Task details: Only the lines from the line that contains "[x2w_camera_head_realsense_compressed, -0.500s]" through the final line of the entries below belong in your answer, copied exactly and without pictures.

Record excerpts:
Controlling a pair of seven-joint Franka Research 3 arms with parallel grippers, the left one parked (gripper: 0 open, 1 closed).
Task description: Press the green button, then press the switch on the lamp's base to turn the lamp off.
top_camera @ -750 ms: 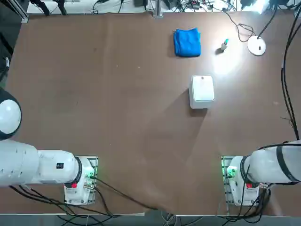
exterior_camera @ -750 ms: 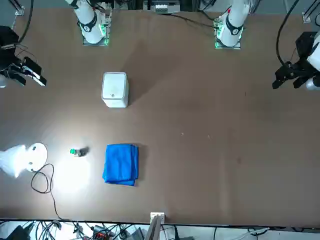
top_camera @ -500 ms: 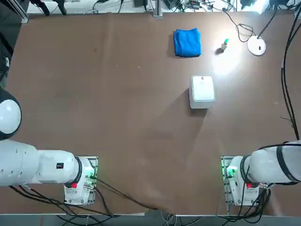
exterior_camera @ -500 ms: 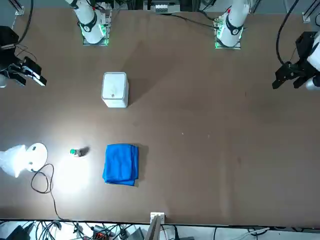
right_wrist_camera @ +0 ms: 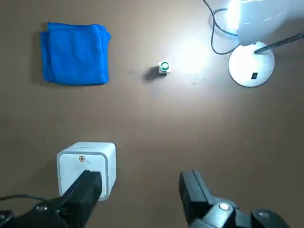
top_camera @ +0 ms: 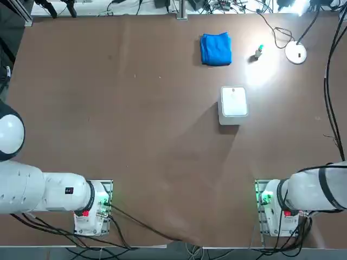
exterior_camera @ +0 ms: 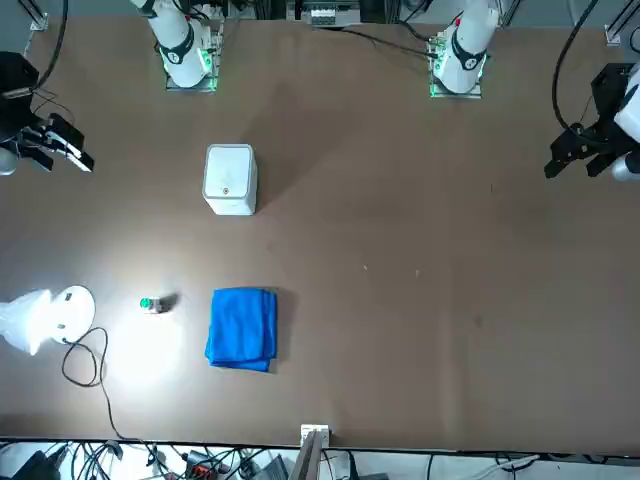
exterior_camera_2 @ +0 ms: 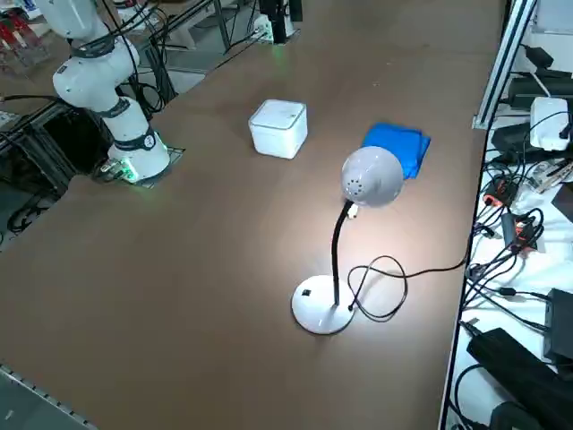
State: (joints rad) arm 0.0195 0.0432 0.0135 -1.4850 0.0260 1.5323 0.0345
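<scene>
Nothing on the tabletop (exterior_camera_2: 179,296) has shifted visibly since the earlier frame, and the right tool (right_wrist_camera: 141,173) shows at most a slight change of position at the edge of the front view. Its two fingers stand wide apart, with nothing held between them. Green button (right_wrist_camera: 164,66): upright, between the blue cloth (right_wrist_camera: 76,54) and the lamp's base (right_wrist_camera: 242,66), apart from both and untouched. Switch (right_wrist_camera: 254,75): a small dark mark on the white disc, likewise untouched; the lamp (exterior_camera_2: 372,176) is lit. White box (right_wrist_camera: 83,161): closer to the tool than the button is. For the task, this suggests an early approach, with both presses yet to be made — the next move probably calls for travel towards the button, then a careful descent, since its small stub could tip under an off-centre push.
</scene>
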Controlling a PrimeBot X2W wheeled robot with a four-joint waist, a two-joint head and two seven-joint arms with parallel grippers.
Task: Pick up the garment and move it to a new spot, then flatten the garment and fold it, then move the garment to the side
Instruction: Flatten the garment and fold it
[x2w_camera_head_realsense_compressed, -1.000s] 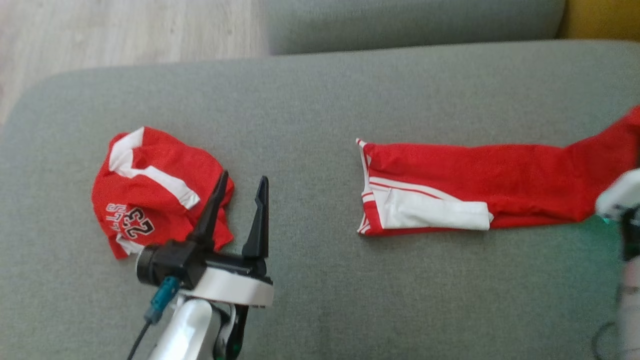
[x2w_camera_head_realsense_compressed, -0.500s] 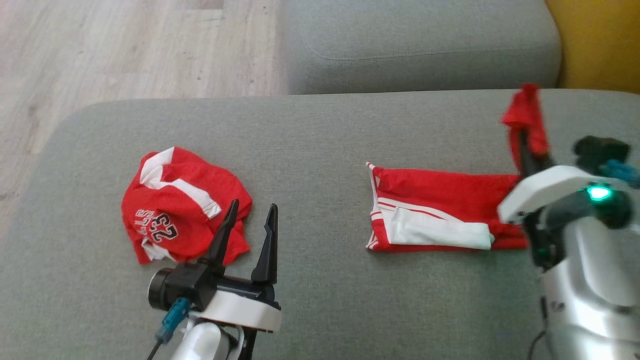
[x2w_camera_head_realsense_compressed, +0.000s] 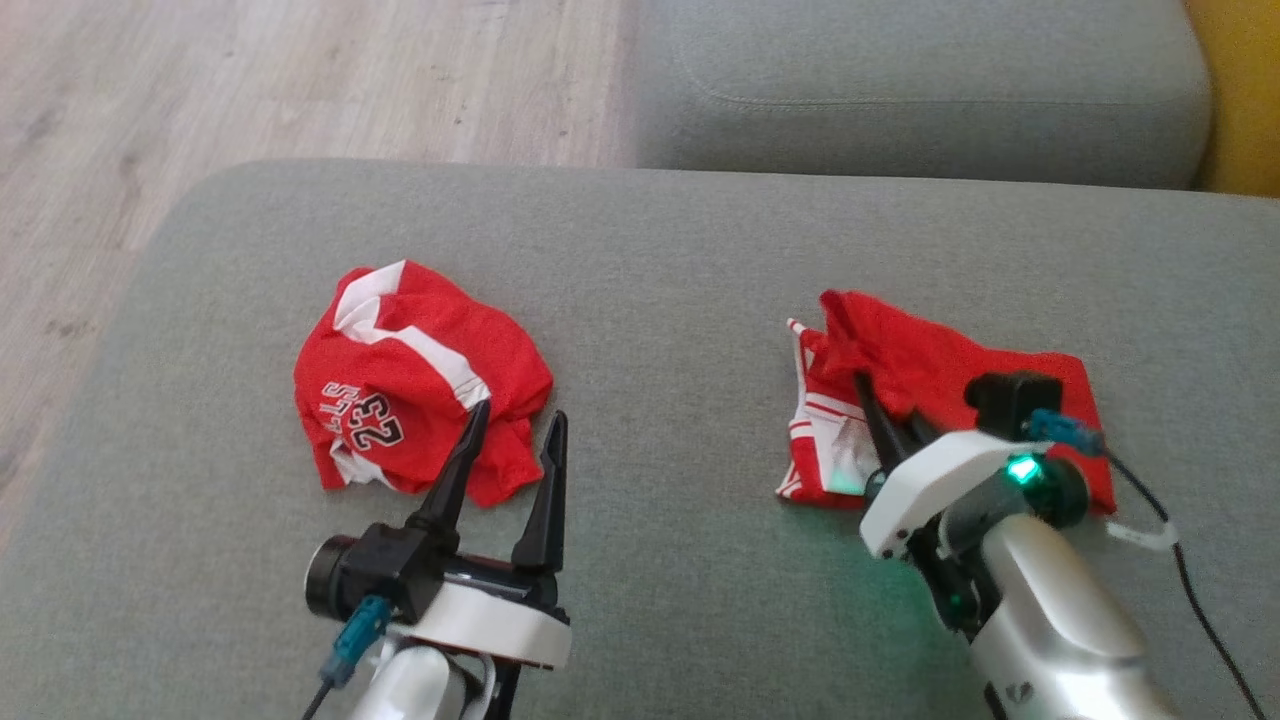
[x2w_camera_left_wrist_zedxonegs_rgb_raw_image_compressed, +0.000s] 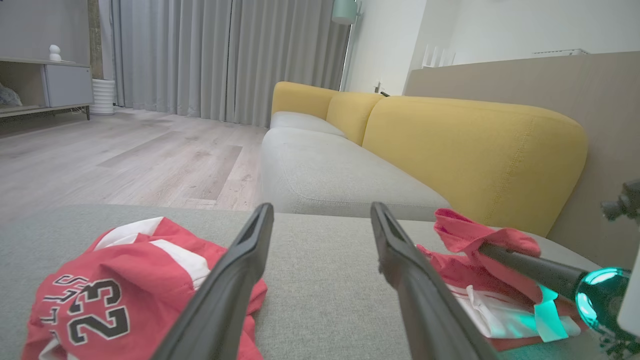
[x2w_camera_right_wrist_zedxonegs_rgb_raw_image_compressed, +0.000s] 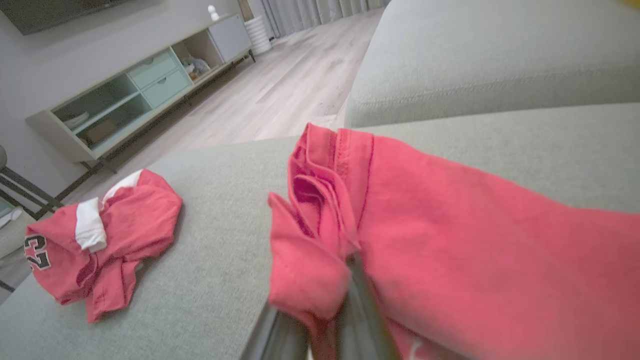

Response box:
[x2w_camera_head_realsense_compressed, -0.500s] 
[x2w_camera_head_realsense_compressed, +0.000s] 
[x2w_camera_left_wrist_zedxonegs_rgb_raw_image_compressed, +0.000s] 
[x2w_camera_right_wrist_zedxonegs_rgb_raw_image_compressed, +0.000s] 

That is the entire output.